Of the lines below, report only those that contain "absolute".

## Data section

========

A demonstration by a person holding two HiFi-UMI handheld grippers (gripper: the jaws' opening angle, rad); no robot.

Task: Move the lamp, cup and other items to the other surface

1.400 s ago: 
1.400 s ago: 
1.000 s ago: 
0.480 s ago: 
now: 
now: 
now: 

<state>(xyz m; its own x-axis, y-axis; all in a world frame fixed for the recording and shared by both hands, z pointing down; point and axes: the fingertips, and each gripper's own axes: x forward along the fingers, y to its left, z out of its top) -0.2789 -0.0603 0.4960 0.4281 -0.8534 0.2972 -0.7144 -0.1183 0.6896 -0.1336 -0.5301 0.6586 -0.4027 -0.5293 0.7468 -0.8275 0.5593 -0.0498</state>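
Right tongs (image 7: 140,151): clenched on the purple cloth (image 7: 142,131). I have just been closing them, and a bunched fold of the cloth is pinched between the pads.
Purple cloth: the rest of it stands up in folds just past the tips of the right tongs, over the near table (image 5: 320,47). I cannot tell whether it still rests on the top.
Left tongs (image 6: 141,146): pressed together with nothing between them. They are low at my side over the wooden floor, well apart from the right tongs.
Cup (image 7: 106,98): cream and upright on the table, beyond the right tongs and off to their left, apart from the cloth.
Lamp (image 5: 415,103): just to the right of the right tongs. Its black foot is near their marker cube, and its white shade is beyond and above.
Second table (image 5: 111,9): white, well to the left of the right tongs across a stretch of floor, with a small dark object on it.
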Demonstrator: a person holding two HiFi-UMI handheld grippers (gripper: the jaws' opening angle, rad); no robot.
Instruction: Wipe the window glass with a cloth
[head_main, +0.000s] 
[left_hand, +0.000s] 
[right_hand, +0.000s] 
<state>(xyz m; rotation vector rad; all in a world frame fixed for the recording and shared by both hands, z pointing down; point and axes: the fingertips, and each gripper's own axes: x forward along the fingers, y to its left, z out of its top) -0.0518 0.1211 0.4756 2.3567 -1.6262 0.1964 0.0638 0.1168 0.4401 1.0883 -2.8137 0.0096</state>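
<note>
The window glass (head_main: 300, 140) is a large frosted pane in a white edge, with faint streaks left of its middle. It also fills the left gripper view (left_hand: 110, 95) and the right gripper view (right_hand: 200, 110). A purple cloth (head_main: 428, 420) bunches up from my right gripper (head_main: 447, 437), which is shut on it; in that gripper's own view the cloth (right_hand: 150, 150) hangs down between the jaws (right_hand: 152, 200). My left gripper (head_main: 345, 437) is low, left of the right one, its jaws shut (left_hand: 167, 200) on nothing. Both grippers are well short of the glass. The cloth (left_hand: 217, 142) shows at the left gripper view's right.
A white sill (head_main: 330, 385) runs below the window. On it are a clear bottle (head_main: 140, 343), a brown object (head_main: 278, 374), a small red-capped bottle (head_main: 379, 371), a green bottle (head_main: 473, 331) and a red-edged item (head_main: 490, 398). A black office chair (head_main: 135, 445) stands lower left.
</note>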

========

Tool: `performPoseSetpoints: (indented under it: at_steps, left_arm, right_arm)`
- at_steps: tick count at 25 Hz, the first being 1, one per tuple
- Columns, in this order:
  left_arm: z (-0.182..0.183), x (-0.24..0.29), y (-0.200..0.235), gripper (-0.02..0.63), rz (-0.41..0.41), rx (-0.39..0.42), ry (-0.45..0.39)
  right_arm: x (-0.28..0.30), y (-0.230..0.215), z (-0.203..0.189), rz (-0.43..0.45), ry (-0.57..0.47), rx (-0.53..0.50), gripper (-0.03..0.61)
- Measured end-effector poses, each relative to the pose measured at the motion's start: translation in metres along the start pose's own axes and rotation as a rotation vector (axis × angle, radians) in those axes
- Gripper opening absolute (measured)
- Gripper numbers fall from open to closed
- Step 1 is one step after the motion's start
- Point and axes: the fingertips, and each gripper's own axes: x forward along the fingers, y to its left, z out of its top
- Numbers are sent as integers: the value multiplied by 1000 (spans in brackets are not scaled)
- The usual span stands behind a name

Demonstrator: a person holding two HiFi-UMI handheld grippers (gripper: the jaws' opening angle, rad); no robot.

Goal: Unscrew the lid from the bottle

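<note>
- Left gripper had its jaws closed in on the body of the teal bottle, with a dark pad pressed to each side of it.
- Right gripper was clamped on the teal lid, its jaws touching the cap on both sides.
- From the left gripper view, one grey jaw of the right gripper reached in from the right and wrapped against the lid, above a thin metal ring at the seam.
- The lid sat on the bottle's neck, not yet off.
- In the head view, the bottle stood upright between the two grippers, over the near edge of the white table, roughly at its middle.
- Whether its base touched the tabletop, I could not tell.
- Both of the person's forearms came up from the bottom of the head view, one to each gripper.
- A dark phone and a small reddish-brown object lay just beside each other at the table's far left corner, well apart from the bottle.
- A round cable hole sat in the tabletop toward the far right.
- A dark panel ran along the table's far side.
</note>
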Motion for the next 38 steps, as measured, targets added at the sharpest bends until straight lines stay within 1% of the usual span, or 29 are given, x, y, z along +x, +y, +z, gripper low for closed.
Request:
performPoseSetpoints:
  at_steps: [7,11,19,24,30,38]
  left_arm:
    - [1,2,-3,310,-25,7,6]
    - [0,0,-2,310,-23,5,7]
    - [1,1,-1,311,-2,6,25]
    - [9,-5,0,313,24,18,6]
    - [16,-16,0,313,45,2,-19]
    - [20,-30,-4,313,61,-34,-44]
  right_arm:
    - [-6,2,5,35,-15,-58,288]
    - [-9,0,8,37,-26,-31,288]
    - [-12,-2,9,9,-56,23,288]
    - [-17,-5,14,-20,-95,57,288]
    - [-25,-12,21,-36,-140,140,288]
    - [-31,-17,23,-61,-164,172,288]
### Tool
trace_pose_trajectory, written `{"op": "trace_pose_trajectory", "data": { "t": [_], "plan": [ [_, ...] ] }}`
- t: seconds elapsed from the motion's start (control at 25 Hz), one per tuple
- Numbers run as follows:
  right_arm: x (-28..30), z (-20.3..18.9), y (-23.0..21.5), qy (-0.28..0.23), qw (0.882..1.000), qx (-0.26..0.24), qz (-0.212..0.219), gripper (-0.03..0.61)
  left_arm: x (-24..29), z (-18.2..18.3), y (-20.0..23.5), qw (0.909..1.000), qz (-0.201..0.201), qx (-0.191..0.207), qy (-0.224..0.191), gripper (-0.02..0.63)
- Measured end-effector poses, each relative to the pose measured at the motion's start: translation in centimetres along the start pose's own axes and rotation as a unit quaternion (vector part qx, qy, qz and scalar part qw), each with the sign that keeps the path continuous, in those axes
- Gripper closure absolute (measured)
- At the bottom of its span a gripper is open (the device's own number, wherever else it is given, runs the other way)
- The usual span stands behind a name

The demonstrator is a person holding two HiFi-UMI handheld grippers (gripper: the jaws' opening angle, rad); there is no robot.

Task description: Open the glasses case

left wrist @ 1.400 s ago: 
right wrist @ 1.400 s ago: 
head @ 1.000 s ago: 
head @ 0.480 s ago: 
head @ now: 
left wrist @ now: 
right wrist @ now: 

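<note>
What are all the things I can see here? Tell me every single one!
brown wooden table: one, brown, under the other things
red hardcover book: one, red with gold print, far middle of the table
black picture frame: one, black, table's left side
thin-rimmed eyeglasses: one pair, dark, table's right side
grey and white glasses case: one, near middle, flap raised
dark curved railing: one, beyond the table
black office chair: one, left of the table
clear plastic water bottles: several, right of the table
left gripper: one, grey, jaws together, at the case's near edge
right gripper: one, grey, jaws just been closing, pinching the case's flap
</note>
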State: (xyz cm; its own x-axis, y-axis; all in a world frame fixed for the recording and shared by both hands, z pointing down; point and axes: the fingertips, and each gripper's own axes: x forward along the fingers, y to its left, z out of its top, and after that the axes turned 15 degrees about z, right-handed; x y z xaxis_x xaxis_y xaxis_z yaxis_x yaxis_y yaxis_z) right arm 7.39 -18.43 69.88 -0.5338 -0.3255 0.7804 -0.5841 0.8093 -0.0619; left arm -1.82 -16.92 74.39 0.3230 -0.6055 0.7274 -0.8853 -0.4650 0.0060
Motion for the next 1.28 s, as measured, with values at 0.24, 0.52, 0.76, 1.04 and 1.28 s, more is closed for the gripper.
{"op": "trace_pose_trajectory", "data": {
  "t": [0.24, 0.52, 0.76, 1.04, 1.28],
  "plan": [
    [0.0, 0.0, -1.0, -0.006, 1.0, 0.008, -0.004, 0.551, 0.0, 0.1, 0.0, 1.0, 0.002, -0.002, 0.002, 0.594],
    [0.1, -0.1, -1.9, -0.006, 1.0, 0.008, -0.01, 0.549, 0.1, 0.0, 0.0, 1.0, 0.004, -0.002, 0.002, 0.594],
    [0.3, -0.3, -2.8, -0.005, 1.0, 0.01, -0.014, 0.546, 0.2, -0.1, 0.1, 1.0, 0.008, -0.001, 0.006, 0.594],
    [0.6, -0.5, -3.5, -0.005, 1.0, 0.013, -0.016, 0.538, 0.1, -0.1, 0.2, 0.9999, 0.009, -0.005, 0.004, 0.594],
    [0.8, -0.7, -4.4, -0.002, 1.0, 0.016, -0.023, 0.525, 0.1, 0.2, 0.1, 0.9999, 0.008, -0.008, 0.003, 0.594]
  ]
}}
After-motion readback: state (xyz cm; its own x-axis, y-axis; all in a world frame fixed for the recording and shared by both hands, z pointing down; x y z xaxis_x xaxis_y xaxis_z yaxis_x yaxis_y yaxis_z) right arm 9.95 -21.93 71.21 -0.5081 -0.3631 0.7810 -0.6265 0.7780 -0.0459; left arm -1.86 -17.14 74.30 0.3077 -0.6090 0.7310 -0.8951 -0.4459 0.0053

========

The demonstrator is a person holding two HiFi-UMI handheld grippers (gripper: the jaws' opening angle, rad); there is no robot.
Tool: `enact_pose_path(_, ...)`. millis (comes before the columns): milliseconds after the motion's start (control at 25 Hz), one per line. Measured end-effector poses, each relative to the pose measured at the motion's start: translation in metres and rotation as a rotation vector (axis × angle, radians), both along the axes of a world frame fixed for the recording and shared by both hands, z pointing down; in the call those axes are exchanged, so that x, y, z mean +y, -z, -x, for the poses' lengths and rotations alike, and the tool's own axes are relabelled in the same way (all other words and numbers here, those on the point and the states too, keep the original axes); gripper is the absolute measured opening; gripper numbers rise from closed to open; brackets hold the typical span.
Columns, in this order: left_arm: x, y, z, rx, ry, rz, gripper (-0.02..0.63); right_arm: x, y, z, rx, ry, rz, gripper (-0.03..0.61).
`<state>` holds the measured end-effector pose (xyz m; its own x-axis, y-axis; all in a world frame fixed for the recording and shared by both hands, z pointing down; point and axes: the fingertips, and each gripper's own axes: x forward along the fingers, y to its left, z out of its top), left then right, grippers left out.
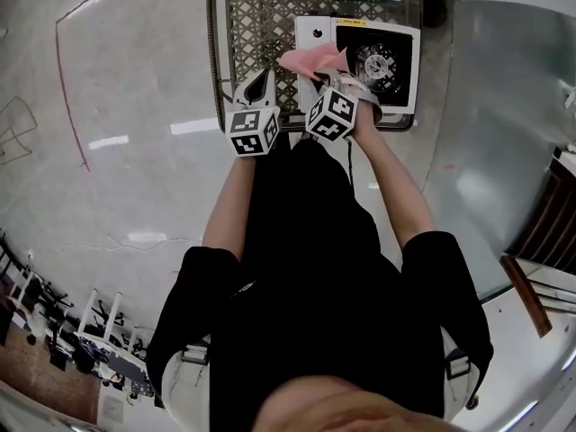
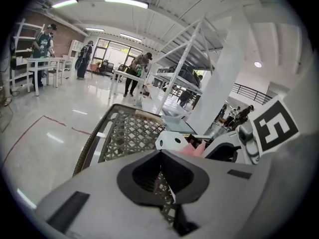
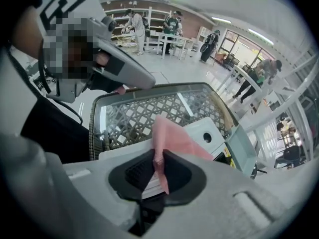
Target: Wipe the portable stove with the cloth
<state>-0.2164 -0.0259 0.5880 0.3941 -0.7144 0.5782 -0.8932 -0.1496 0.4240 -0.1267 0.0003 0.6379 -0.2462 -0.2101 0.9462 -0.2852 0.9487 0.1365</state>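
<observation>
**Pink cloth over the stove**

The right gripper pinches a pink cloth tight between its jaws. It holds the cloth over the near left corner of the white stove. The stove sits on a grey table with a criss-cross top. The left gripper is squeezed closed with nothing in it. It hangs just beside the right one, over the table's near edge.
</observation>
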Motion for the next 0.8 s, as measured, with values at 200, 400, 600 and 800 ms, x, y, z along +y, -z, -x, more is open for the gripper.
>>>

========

## Solution to this exercise
- Gripper opening absolute (measured)
- Gripper closure absolute (measured)
Tool: `enact_pose_path(_, ...)`. millis (comes before the columns): milliseconds after the motion's start (control at 25 Hz), one per line. Measured end-effector poses, each relative to the pose measured at the motion's start: translation in metres and rotation as a rotation vector (axis × angle, radians), both along the axes of a world frame fixed for the recording and shared by both hands, z pointing down; in the call those axes are exchanged, so that x, y, z mean +y, -z, -x, for the poses' lengths and rotations alike, and the tool's own axes are relabelled in the same way (all other words and numbers here, those on the point and the states too, keep the original axes); gripper is the absolute measured opening; gripper numbers rise from closed to open; brackets hold the typical span.

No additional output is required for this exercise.